Problems with sys.stout.flush()

Steven D'Aprano steve at REMOVE-THIS-cybersource.com.au
Sat May 23 11:47:41 EDT 2009


On Sun, 24 May 2009 00:44:21 +1000, Joel Ross wrote:

> Still having the same problem if I pass it 1000 lines it will printout
> 1000 asterisks when I say lines I mean the argument <number> for the
> progress() function. I only want to printout 100 asterisks no matter how
> many lines I pass to the progress() function, that's why I need the
> printout to overwrite the last printout instead of appending to the last
> printout. 

No, you're confusing two different problems:

(1) Scale the width of the progress bar to 100 characters;

(2) Make the progress bar appear on one line instead of multiple lines.


To solve the *second* problem, use the hint already given by Carl Banks.

To solve the *first* problem, use mathematics, then re-do your method, 
because your method is wrong. Before you can write code to solve this 
problem, you first have to get the mathematics right: you want to scale 
the width of the progress bar to be 100 asterisks no matter how many 
lines you have.

(a) If you have exactly 100 lines, and you draw one asterisk per line, 
then you get a progress bar of exactly 100 asterisks.

(b) If you have 50 lines, and you want a progress bar of exactly 100 
asterisks, you need to draw *two* asterisks per line.

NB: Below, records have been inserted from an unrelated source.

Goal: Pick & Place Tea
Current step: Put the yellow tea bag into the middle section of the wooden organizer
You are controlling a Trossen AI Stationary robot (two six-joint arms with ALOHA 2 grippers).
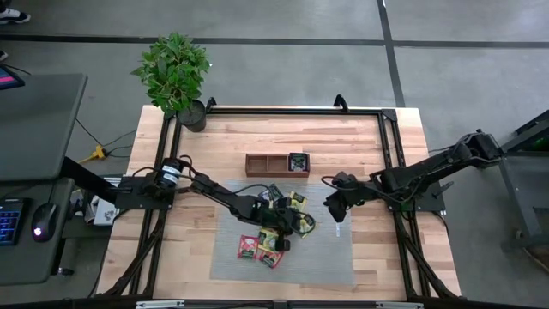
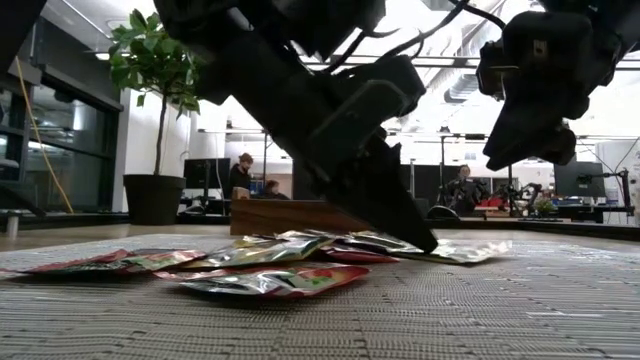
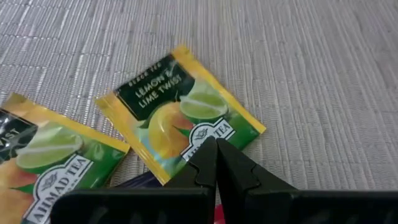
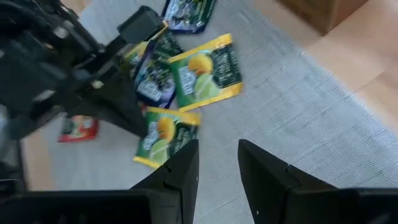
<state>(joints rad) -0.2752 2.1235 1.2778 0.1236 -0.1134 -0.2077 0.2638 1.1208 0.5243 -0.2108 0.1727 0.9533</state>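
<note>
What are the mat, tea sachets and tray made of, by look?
Mat: grey woven fabric or vinyl, matte; ribbed weave shows.
Tea sachets: printed foil or coated paper, glossy; they catch light in the low view.
Tray: brown wood, probably.

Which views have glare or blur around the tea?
Low view: bright ceiling backlight leaves the left gripper a dark silhouette, foil sachets glinting. Right wrist view: sachets soft. Left wrist view: lemon-lime sachet sharp, print legible.

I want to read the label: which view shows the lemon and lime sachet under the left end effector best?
The left wrist view: the lemon-lime sachet fills it, print readable. Right wrist view shows it small; high and low views show only the pile.
</note>
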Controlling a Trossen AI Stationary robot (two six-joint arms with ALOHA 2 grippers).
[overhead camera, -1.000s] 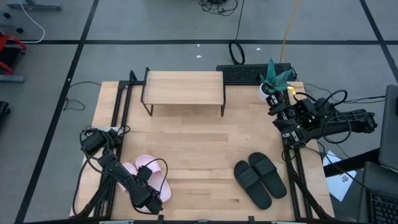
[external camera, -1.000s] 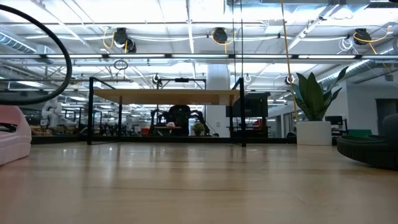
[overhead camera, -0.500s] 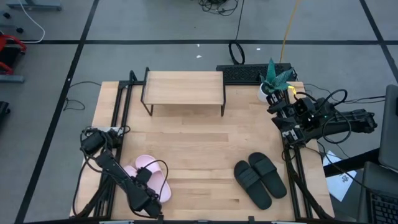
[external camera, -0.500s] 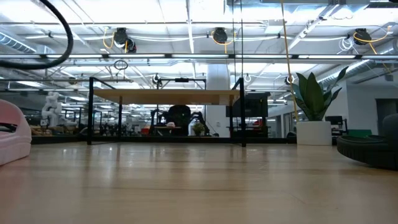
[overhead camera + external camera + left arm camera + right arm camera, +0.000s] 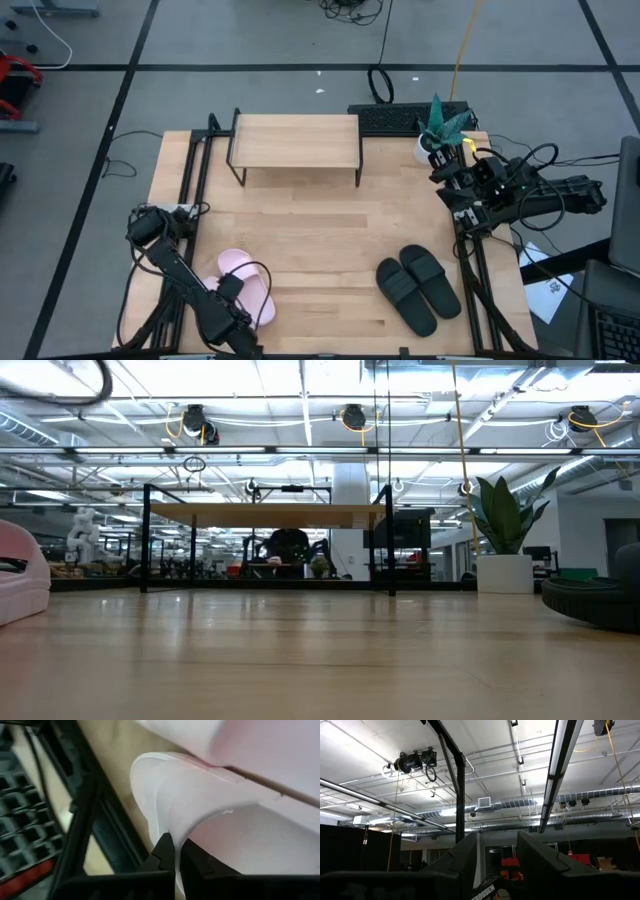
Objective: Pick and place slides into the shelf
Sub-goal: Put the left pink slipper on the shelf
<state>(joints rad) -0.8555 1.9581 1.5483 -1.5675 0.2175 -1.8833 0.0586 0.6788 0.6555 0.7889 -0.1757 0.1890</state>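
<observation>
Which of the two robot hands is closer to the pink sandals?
The left. The left gripper is shut on the edge of a pink sandal at the table's front left. The right gripper waits at the table's right edge near the plant, far from the pink pair.

You get even, bright light from the ceiling strip lights point(image 5: 300, 405), which glare slightly; the pink slide point(image 5: 240, 820) looks blurred, perhaps too close to focus.
</observation>
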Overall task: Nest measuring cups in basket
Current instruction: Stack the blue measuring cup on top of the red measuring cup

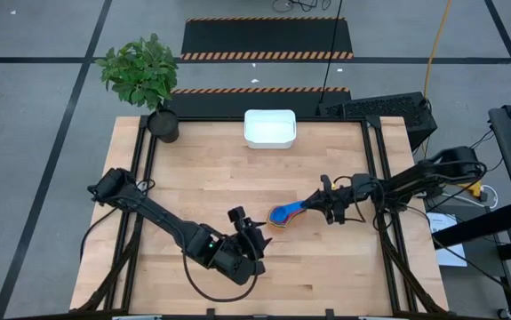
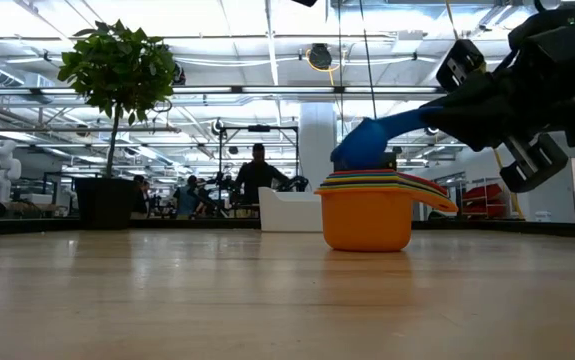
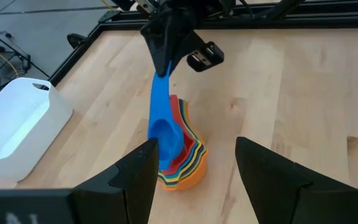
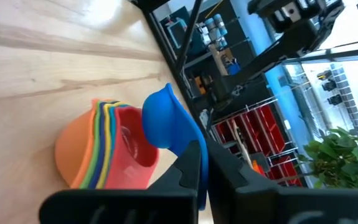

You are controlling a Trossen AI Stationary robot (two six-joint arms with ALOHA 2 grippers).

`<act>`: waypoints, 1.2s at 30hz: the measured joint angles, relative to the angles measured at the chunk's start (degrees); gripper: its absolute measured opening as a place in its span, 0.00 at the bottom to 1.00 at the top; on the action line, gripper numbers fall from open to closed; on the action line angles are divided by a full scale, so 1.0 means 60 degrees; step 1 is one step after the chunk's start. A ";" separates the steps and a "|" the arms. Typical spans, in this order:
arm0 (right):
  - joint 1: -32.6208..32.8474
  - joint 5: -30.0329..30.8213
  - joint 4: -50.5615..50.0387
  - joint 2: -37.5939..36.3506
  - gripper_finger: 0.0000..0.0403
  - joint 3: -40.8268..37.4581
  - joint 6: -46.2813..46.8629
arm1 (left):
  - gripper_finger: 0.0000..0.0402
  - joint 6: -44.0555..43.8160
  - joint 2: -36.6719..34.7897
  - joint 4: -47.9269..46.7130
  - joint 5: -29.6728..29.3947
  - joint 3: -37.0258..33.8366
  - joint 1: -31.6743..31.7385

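Several nested measuring cups stand on the wood by the base of the orange outer cup; a red one lies innermost. Over the stack's mouth a blue measuring cup is tilted, with my right gripper shut on it. I cannot tell if its bowl touches the stack. My left gripper is open just near-left of the stack, with nothing between its fingers. The white basket sits at the table's far edge, well away from the cups. My right gripper pinches the blue cup's handle between its two fingers, near the handle's free end. The fingers come in about level from the table's right, lying along the handle. The cup is tilted, bowl end lower, at the mouth of the stack.
A dark pot with a green plant stands at the far left corner. Black frame rails run along the table's sides. Bare wood lies between the stack and the basket. People stand in the room beyond the table.
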 joint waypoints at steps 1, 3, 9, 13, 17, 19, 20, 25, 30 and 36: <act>0.0000 -0.0001 0.0001 0.0041 0.00 0.0002 -0.0016 | 0.53 0.0000 0.0000 0.0000 0.0000 0.0000 0.0000; 0.0004 -0.0011 0.0002 0.0121 0.00 0.0004 -0.0003 | 0.53 0.0031 0.0000 0.0000 -0.0003 0.0000 0.0004; 0.0004 -0.0011 -0.0003 0.0303 0.01 0.0004 0.0005 | 0.53 0.0076 0.0000 0.0000 -0.0004 0.0000 0.0004; 0.0004 -0.0011 -0.0065 0.0305 0.03 0.0004 0.0014 | 0.53 0.0073 0.0000 0.0000 -0.0004 0.0000 0.0004; 0.0004 0.0000 -0.0083 0.0305 0.08 0.0004 0.0374 | 0.53 0.0069 0.0000 0.0000 -0.0004 0.0000 0.0004; 0.0004 0.0007 -0.0085 0.0305 0.11 0.0004 0.0599 | 0.53 0.0066 0.0000 0.0000 -0.0004 0.0000 0.0004; 0.0004 0.0029 -0.0081 0.0305 0.13 0.0004 0.0749 | 0.53 0.0056 0.0000 0.0000 0.0000 0.0000 0.0004; 0.0004 0.0130 -0.0082 0.0305 0.23 0.0004 0.1288 | 0.53 -0.0066 0.0000 0.0000 0.0139 0.0000 -0.0004; 0.0004 0.0530 -0.0087 0.0305 0.31 0.0004 0.1687 | 0.53 -0.0057 0.0000 0.0000 0.0186 0.0000 -0.0004; 0.0004 0.0597 -0.0229 0.0305 0.37 0.0006 0.2513 | 0.53 -0.0029 0.0000 0.0000 0.0192 0.0000 -0.0004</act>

(c) If you have 200 lines, and you want a progress bar of exactly 100 
asterisks, you need to draw *one half* an asterisk per line (or one 
asterisk per *two* lines).

(d) If you have N lines, and you want a progress bar of exactly 100 
asterisks, each line must be equivalent to [____] asterisks.

Once you have filled in the blank, then go back to writing code.


Some further hints: I've added some commentary to your code:

def progressbar(self, number, total,  char):
    percentage = float(number*100)/total
    percentage = int(round(percentage))
    percentage = int(100 - percentage)
    # Why not combine all of the above into one line?
    # percentage = int(100 - round(number*100.0/total))

    self.f=sys.stdout
    # Why are you storing stdout as an attribute to the method? Unless 
    # you will need it again elsewhere, this is a waste.

    if percentage > 0:
        char = char * percentage
        # Carl Banks has already pointed out the problem here.

        self.f.write(char)
        self.f.flush()
        # Better written like this:
        # sys.stdout.write(char)
        # sys.stdout.flush()

        sleep(0.2)


Finally, here's a function that should do what you ask for:

from __future__ import division
import sys

def progressbar(number, total, char='*', maxwidth=100):
    done = number/total
    if not 0 <= done <= 1:
        raise ValueError('number or total out of range')
    # Scale done=1 => maxwidth chars.
    s = int(done*maxwidth)*char
    sys.stdout.write(s + '\r')
    sys.stdout.flush()
    sleep(0.2)

This should work in "normal" terminal windows (tested on Linux, should 
work on Windows and Mac too) but some IDEs may mess it up.